Monthly Archives: June 2010

Build a Rough Plan for Your Work

Planning is a topic that I find myself coming back to time and time again. I’m asked enough questions about it so I decided to write down some of the answers. Folks who have not had to do any planning are stumped when asked to make a plan. I found that planning can be rather intimidating until you start with writing down what are the deliverables and what is the time frame. This will get your thinking started in the right direction. This and upcoming notes are here to help you get started on planning your own work.

Consider this scenario: you get assigned to a project, but instead of being the one you dreaded, this is one that you are excited about! The technical lead held an effective iteration kick-off meeting. You picked up work on a couple of features that you thought were really cool. You are expected to make a commitment to deliver the features at the end of the two-week iteration. Can you do it? How sure are you? How do you begin to build a plan for your work?

The first step is to decide how much time you can afford to spend on each feature.

  1. Kickoff (1 day)
  2. First feature (4 days)
  3. Second feature (4 days)
  4. Wrap up and demo (1 day)

Next, estimate how you intend to spend the 4 days you budgeted for each feature. You must think of your time as money. Spend it well. Let’s suppose that your technical lead had done a good job coming up with granular features, and you can indeed implement each feature in 2-4 days. Here is how you can “spend” your time during the iteration:

  1. Iteration kick-off meeting (1/2 day)
  2. Plan the iteration (1/2 day)
  3. Design the first feature (1 day)
  4. Implement the first feature (1 1/2 days)
  5. Test the first feature (1/2 days)
  6. Prototype the second feature (1 day)
  7. Design the second feature (1/2 day)
  8. Implement the second feature (1 1/2 days)}
  9. Test the second feature (1/2 day)
  10. Fix the defects found in integration & system test (1 day)
  11. Demo the iteration results to the team. (1/2 day)
  12. Buffer (1 day)

That’s it. This is your rough plan for the iteration. If you wish, you can call this a time budget and not a plan. If you are to deliver the features at the end of the two weeks, this is all the time you have. The key point is that this plan, even with its limited details, shows you what time can you afford to spend on each feature. The presence of the buffer in your plan is the clearest acknowledgment that you don’t yet know enough. When new things come about, you won’t have to replan your entire plan. You can just eat into your buffer. However, once your buffer gets exhausted, then you need to rework your plan.

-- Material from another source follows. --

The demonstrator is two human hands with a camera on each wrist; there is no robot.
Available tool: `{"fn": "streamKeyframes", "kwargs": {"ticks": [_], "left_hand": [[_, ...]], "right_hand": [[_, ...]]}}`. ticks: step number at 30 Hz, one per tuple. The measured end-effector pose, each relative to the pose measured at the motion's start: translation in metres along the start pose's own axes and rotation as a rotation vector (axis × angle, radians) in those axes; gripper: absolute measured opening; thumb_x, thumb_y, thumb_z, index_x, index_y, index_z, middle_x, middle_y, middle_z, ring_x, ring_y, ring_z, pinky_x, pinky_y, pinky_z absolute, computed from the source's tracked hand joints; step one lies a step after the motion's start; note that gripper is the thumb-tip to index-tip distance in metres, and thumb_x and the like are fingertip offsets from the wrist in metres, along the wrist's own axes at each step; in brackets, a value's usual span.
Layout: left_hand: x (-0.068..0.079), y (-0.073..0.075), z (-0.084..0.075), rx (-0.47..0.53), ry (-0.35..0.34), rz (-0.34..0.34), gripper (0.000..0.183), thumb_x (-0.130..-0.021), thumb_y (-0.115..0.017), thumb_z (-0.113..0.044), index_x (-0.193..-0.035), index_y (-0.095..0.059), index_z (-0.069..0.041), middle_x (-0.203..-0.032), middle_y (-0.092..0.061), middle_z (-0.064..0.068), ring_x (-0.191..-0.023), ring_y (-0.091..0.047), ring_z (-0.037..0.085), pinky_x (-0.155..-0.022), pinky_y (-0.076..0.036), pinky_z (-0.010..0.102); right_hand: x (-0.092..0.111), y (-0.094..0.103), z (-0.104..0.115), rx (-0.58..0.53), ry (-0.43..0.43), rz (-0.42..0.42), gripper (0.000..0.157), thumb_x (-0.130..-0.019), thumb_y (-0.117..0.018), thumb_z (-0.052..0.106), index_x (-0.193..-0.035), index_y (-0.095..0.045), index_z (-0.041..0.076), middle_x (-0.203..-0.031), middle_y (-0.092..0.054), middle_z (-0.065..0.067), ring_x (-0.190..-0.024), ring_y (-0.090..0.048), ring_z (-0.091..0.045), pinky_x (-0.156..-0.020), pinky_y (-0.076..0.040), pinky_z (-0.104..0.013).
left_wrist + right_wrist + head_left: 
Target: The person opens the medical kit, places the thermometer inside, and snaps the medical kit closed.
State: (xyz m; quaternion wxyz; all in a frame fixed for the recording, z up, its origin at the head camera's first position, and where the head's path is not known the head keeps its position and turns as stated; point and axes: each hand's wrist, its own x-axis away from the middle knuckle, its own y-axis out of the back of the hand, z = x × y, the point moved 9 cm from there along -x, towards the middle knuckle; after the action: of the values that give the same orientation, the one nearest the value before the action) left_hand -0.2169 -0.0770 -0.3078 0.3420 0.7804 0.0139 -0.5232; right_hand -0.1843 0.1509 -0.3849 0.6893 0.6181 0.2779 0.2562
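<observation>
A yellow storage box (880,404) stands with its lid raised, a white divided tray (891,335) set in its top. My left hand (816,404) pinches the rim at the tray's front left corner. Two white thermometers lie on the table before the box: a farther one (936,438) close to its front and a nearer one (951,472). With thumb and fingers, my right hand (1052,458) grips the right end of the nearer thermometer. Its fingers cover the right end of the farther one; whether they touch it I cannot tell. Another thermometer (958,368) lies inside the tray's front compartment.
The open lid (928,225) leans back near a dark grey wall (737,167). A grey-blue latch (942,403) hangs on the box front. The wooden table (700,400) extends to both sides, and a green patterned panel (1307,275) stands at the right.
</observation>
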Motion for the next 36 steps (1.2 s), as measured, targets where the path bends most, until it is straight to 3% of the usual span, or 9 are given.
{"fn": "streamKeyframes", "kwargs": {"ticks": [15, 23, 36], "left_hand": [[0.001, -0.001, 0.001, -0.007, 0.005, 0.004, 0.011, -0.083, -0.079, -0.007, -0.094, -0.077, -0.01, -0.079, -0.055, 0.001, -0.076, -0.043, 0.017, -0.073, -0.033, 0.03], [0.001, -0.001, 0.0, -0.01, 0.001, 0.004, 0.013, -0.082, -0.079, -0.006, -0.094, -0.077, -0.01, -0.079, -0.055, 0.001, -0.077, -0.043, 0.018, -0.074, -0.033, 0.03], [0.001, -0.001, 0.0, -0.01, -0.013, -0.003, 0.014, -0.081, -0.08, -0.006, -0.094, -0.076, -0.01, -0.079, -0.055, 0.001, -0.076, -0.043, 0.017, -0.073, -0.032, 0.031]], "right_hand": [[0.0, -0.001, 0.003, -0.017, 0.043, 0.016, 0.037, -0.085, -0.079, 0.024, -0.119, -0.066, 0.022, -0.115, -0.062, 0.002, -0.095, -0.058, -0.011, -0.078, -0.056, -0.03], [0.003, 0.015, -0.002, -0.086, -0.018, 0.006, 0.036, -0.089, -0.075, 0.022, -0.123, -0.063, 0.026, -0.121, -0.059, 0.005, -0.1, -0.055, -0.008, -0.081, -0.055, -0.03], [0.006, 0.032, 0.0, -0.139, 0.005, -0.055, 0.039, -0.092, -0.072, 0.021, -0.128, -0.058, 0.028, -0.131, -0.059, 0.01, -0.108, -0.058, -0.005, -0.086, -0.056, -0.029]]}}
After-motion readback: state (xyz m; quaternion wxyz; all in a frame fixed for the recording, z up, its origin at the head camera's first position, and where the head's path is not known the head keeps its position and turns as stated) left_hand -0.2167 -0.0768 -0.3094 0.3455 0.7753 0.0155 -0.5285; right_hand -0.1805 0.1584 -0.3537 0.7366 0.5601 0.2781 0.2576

Looking at this plan you might think that you won’t be looking at times at both features. That should not be the case, especially if they are related. It just means that now you have a way to get the work started. As you get into the details of the work, you will refine this plan. For ideas on how to move forward take a look at What do you know? and Guidelines for Detailed Planning. There are many other aspects of planning, e.g. getting some data on how you are doing, and how to improve your planning skills. For now though, just get started. As the old Chinese proverb puts it:

The one thousand mile journey starts with the first step.”

Ready! Set! Plan!

Understanding a Software System

The need to understand a software system comes up many times during the career of a software professional. A common situation is that you have just been assigned to a new software project. You’ll be working on a system that is unknown to you. Your first task is to fix a defect. Where do you start?

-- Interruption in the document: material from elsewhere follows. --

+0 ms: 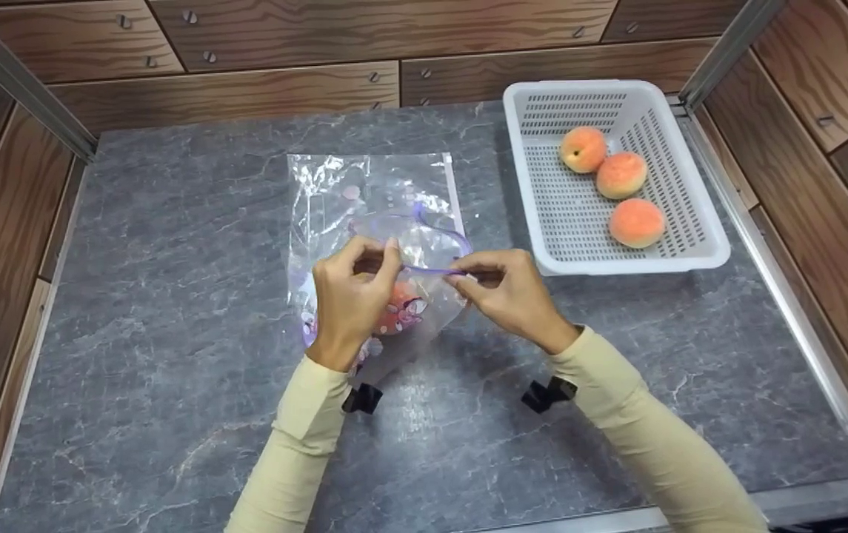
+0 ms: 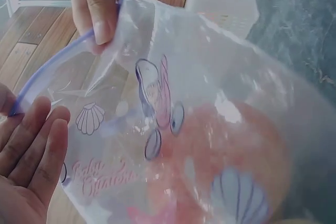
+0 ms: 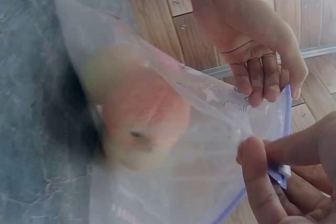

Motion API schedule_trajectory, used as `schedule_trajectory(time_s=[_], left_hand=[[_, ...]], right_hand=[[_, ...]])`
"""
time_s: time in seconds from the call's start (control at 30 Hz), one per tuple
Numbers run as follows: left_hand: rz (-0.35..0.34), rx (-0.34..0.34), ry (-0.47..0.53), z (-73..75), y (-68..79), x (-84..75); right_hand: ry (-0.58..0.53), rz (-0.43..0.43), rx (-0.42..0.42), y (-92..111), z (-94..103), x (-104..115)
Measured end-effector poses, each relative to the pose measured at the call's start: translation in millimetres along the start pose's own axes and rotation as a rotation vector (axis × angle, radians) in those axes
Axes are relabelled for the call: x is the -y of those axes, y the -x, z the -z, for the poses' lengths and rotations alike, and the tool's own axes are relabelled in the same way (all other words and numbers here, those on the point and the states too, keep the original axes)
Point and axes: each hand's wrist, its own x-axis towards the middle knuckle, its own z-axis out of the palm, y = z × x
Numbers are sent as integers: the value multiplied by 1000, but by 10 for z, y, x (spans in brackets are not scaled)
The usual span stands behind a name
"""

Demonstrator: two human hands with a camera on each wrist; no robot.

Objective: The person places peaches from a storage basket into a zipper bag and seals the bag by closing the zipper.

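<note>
A clear plastic bag with a purple zip edge and printed seashells [image 2: 126,145] is hanging between the two hands, and at least one orange-pink, yellow-tinged round peach [image 3: 147,114] is sitting inside it, below the fingers. The left hand [image 1: 353,292] is pinching the purple edge between thumb and fingers; the right hand [image 1: 505,292] is pinching the same edge just beside it. More of the purple edge is curving away beyond the fingertips. Another clear plastic bag with a white side strip [image 1: 327,185] is lying flat, beneath and beyond the left hand. Beyond and to the right of the right hand, a white perforated plastic basket [image 1: 631,265] is holding three orange-pink peaches [image 1: 621,175]. A grey marble-patterned tabletop [image 1: 172,296] is stretching beneath both hands, and pale yellow sleeves [image 1: 298,429] are covering the forearms behind them.
</note>
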Motion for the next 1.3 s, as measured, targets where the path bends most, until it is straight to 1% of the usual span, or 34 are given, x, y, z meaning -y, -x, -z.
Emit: schedule_trajectory(time_s=[0.1,0.23,0.47,0.57,0.63,0.73,0.8,0.87,0.93,0.97,1.03,1.1,1.17,1.2,1.3], left_hand=[[-19,-21,2,28,-35,-33],[-35,-47,16,63,-78,-85],[-21,-64,93,127,-142,-152],[-43,-111,104,169,-177,-142],[-66,-160,94,204,-209,-118],[-82,-225,33,269,-262,-67],[-58,-229,-19,323,-293,-27],[-14,-189,-87,384,-318,14],[33,-106,-120,451,-341,57],[59,-50,-119,482,-350,76],[98,56,-90,540,-361,120],[142,128,-11,579,-366,160],[195,163,63,597,-366,189],[218,162,92,597,-368,202],[267,124,143,567,-387,222]], right_hand=[[14,55,-42,-29,17,66],[23,128,-75,-77,45,157],[13,213,-74,-170,153,285],[11,253,-76,-203,210,336],[24,285,-82,-226,253,360],[55,322,-91,-257,324,373],[72,343,-91,-277,378,367],[75,351,-90,-297,434,356],[69,352,-79,-317,495,336],[68,352,-74,-328,523,325],[67,348,-64,-347,577,301],[60,345,-50,-364,624,276],[46,343,-45,-380,658,254],[30,340,-43,-386,670,245],[-10,336,-46,-397,693,226]])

Undoubtedly, you first have to understand the system, or at least understand a portion of the system that you have to modify. Without understanding the system your changes will result in new defects. Here is how to get started:

  1. Identify which use case is affected by the defect. The defect report should give you a lot of clues about this. If a written use case doesn’t exist, then write it. Expand out those areas of the use case where the defect is. Ask folks who worked on the system to review the use case that you wrote. At least ask some of your peers to review it.
  2. Draw a block diagram of the system. Start with the externally identifiable structure. Are there any libraries, packages, modules of code that stand alone? Draw a rectangle for each module. Draw a line between them for each dependency that you find. Have a peer review this for you as well.
  3. Draw a sequence diagram for key interactions from the use case. Of special interest are initialization sequences, the action sequence of the use case that has the defect, and any interrupt or service request sequences that might influence the action sequence’s outcome. Walk a peer through the sequence diagrams and see if they find anything missing from them.
  4. Identify which modules of the software system are involved in the use case. Identify the source files that belong to those modules. Look through the files, assess their sizes, and see how long will it take for you to grasp them. You can review code at about 200 lines of code per hour, so it will take you about 5 hours to understand 1,000 lines of code, or about 25 printed pages.
  5. Identify the most likely parts that you will be working on. What files will you have to change? Ensure that you can check those out of the revision control system. Setup a private branch for your fix to avoid disturbing other people’s work.

By capturing a use case, a system diagram, and a few sequence diagrams you are well on your way toward understanding the system. These artifacts help you identify the root cause of the defect as well as provide you the starting point to devise and implement a fix. There is more to understanding a system, but this is the minimum in order to improve your odds of success!